Exercise aim. For this exercise, transcribe every line of the material exactly and skip the pictures.

Data segment.
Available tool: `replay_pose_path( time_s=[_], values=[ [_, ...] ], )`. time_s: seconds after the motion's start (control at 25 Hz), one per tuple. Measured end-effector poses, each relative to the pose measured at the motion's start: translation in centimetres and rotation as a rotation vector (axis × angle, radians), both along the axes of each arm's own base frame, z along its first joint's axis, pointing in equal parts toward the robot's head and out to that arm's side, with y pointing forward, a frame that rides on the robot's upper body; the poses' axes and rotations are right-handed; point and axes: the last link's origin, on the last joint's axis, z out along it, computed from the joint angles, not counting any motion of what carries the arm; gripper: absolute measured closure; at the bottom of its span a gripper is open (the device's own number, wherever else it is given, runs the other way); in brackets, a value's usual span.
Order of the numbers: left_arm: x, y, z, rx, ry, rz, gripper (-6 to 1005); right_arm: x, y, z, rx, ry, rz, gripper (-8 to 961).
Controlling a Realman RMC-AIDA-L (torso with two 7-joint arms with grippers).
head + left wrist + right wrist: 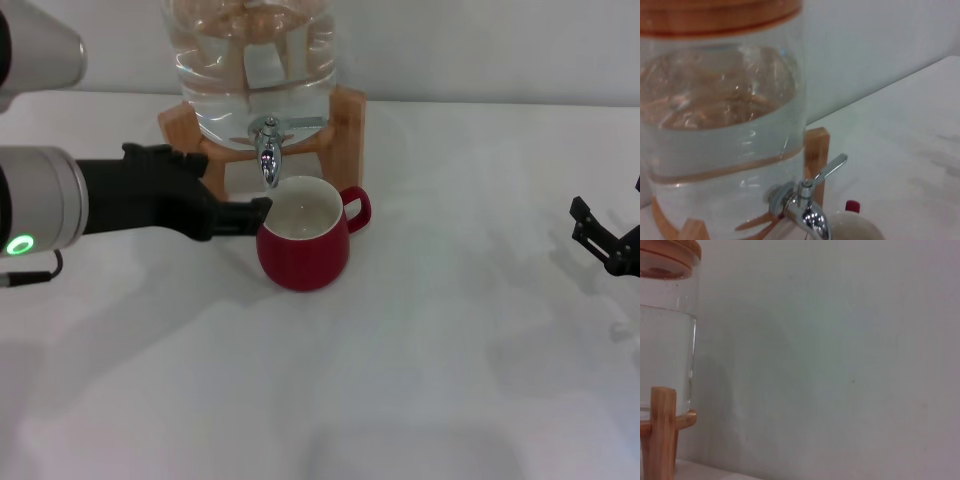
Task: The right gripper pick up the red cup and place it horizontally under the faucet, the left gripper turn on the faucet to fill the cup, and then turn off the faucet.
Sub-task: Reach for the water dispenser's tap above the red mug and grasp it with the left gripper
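The red cup (303,250) stands upright on the white table, its cream inside showing, directly below the faucet's spout (268,152). The chrome faucet sticks out of the clear water jug (250,60) in its wooden stand (345,125). My left gripper (255,211) reaches in from the left, its black tip beside the cup's rim and just below the faucet. In the left wrist view the faucet (807,212) shows close up, its lever (832,167) angled upward, with the cup's rim (857,229) beneath. My right gripper (603,238) hangs at the far right edge, open and holding nothing.
The jug is largely full of water. A white wall rises behind it. The right wrist view shows only the jug's side (665,340), a wooden stand post (662,435) and the wall. Bare white table lies between the cup and the right gripper.
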Motion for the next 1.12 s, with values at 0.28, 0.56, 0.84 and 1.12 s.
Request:
replay_pose_path(
  time_s=[0.28,0.56,0.84,1.12],
  values=[
    [1.0,0.9,0.5,0.007,0.025,-0.054,107,0.0,0.1,0.1,0.006,0.002,-0.001,86],
    [1.8,2.2,0.1,-0.005,0.077,-0.150,107,0.1,0.0,0.2,0.013,0.007,-0.003,87],
    [2.3,3.6,-0.3,-0.006,0.092,-0.201,107,0.0,-0.2,0.1,0.013,0.011,-0.004,87],
    [2.5,5.2,-1.0,0.001,0.092,-0.221,107,0.0,0.0,0.2,0.015,0.010,-0.001,87]
  ],
)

Written answer.
Available tool: `replay_pose_path( time_s=[_], values=[ [_, ...] ], )`. time_s: seconds after the motion's start (control at 25 Hz), one per tuple. Measured end-effector poses, each relative to the pose measured at the motion's start: translation in centimetres and rotation as a rotation vector (axis × angle, radians), both along the axes of each arm's own base frame, z along its first joint's axis, pointing in equal parts toward the robot's head and out to that arm's side, with y pointing forward, a frame that rides on the robot's upper body; the poses' axes and rotations are right-handed; point and axes: the last link's origin, on the last joint's axis, z out along it, computed from the joint angles, not counting any motion of what carries the arm; gripper: absolute measured closure; at the bottom of its span a gripper is open (the device's own number, wherever else it is given, runs the other way); in brackets, a value's usual span.
Order of the numbers: left_arm: x, y, z, rx, ry, rz, gripper (-6 to 1005); right_arm: x, y, z, rx, ry, rz, gripper (-8 to 961).
Controlling a Realman RMC-AIDA-L (torso with two 7-joint arms with grippers).
head + left wrist + right wrist: 
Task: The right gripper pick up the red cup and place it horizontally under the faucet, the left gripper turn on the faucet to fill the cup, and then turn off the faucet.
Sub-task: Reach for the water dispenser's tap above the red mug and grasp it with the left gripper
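The red cup (303,250) stands upright on the white table, its cream inside showing, directly below the faucet's spout (268,152). The chrome faucet sticks out of the clear water jug (250,60) in its wooden stand (345,125). My left gripper (255,211) reaches in from the left, its black tip beside the cup's rim and just below the faucet. In the left wrist view the faucet (807,212) shows close up, its lever (832,167) angled upward, with the cup's rim (857,229) beneath. My right gripper (603,238) hangs at the far right edge, open and holding nothing.
The jug is largely full of water. A white wall rises behind it. The right wrist view shows only the jug's side (665,340), a wooden stand post (662,435) and the wall. Bare white table lies between the cup and the right gripper.
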Motion for the next 1.12 s, with values at 0.28, 0.56, 0.84 and 1.12 s.
Request:
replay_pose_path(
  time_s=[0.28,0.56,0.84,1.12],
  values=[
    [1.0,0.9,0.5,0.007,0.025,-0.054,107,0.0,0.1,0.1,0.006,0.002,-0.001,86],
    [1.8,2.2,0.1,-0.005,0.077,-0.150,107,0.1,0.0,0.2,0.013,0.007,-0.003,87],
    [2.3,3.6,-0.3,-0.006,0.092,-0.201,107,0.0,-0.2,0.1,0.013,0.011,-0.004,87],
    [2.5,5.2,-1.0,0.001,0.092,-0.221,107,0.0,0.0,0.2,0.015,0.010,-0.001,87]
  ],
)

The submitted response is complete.